Delagard suddenly was at Lawler’s elbow again. Without apologizing for breaking in on his conversation with Sundira, he said, “Will you come with me to the Gillies, doc?”
“What for?”
“They know you. They respect you. You’re your father’s son and that gives you points with them. They think of you as a serious and honourable man. If I have to promise to leave the island, you can vouch for me, that I mean it when I say I’ll go away and never come back.”
“They’ll believe you without my help, if you tell them that. They don’t expect any intelligent being to tell lies, even you. But that still won’t change anything.”
“Come with me all the same, Lawler.”
“It’s a waste of time. What we need to be doing is starting to plan the evacuation.”
“Let’s try it, at least. We can’t be sure if we don’t try.”
Lawler considered that. “Right now?”
“After dark,” Delagard said. “They don’t want to see any of us now. They’re too busy celebrating the opening of the new power plant. They got it going about two hours ago, you know. They’ve got a cable running from the waterfront to their end of the island and it’s carrying juice.”
“Good for them.”
“I’ll meet you down by the sea-wall at sunset, all right? And we’ll go and talk to them together. Will you do that, Lawler?”

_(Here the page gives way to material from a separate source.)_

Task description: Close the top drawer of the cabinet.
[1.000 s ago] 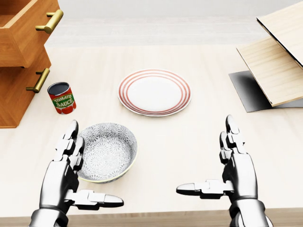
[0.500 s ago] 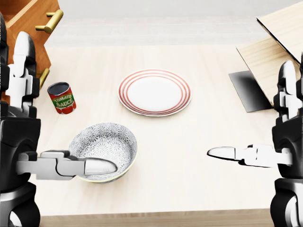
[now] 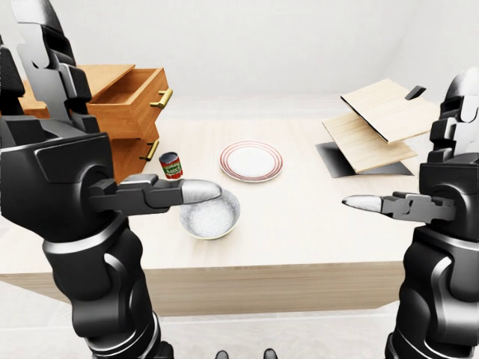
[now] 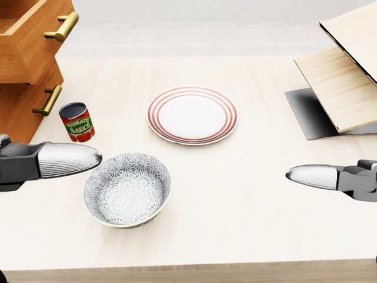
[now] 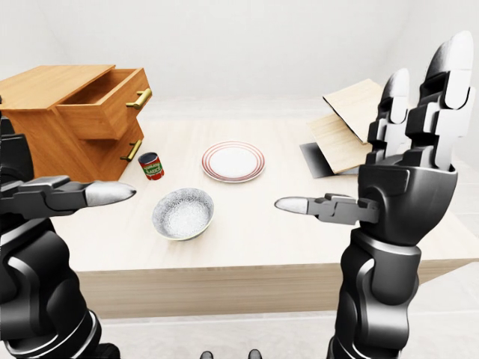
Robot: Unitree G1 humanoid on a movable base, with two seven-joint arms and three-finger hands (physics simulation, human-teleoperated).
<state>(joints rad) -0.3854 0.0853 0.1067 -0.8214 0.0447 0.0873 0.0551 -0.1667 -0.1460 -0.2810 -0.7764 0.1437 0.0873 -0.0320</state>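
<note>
The wooden cabinet [image 5: 52,142] stands on the table at the left. Its top drawer [image 5: 105,105] is pulled out, with a brass handle [image 5: 138,98] on its face; the drawer also shows at the head view's top left [image 4: 26,44]. The lower drawer's handle [image 4: 48,100] sits flush. My left hand [image 3: 86,149] is open and raised close to the camera, fingers up and thumb pointing right, well short of the drawer. My right hand [image 5: 397,142] is open and raised the same way at the right. Both hold nothing. In the head view only the thumbs [image 4: 65,159] show.
A tomato sauce can [image 4: 77,122] stands just below the cabinet. A patterned bowl [image 4: 127,188] and a red-rimmed plate [image 4: 192,114] sit mid-table. Wooden boards on a dark stand [image 4: 341,88] lie at the right. The table's near edge [image 4: 188,274] runs along the bottom.
Both hands have risen from low over the table up toward the camera, so the head view now shows only their thumbs. The drawer and tabletop things have not moved.
</note>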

In the afternoon Lawler sat quietly in his vaargh, trying to comprehend what it would mean to have to leave the island, working at the concept, worrying at it. No patients came to see him. Delagard, true to his promise of the early morning, had sent some flasks of grapeweed brandy over, and Lawler drank a little, and then a little more, without any particular effect. Lawler thought of allowing himself another dose of his tranquillizer, but somehow that seemed not to be a good idea. He was tranquil enough as it was, right now: what he felt wasn’t his usual restlessness, but rather a sodden dullness of spirit, a heavy weight of depression, for which the pink drops weren’t likely to be of any use.

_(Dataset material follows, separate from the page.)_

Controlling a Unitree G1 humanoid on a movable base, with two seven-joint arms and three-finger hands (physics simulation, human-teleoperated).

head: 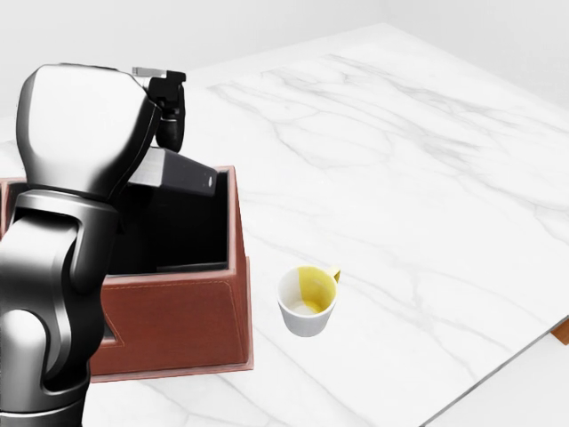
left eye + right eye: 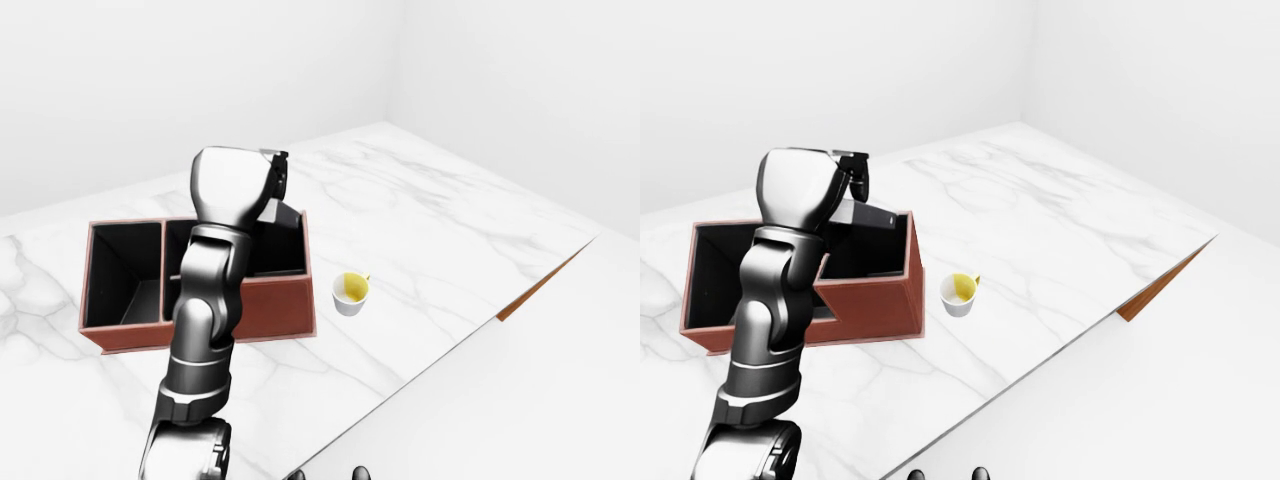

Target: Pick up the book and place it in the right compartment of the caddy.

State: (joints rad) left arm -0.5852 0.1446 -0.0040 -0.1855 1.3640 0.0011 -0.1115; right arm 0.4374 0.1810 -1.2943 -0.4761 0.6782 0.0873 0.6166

I am going to leave Sorve Island, he thought.
I am going to live somewhere else, on an island I don’t know, among people whose names and ancestries and inner natures are absolute mysteries to me.
He told himself that it was all right, that in a few months he’d feel just as much at home on Thibeire, or Velmise, or Kaggeram, or whatever island it was that he ultimately settled on, as he did on Sorve. He knew that that wasn’t true, but that was what he told himself, all the same.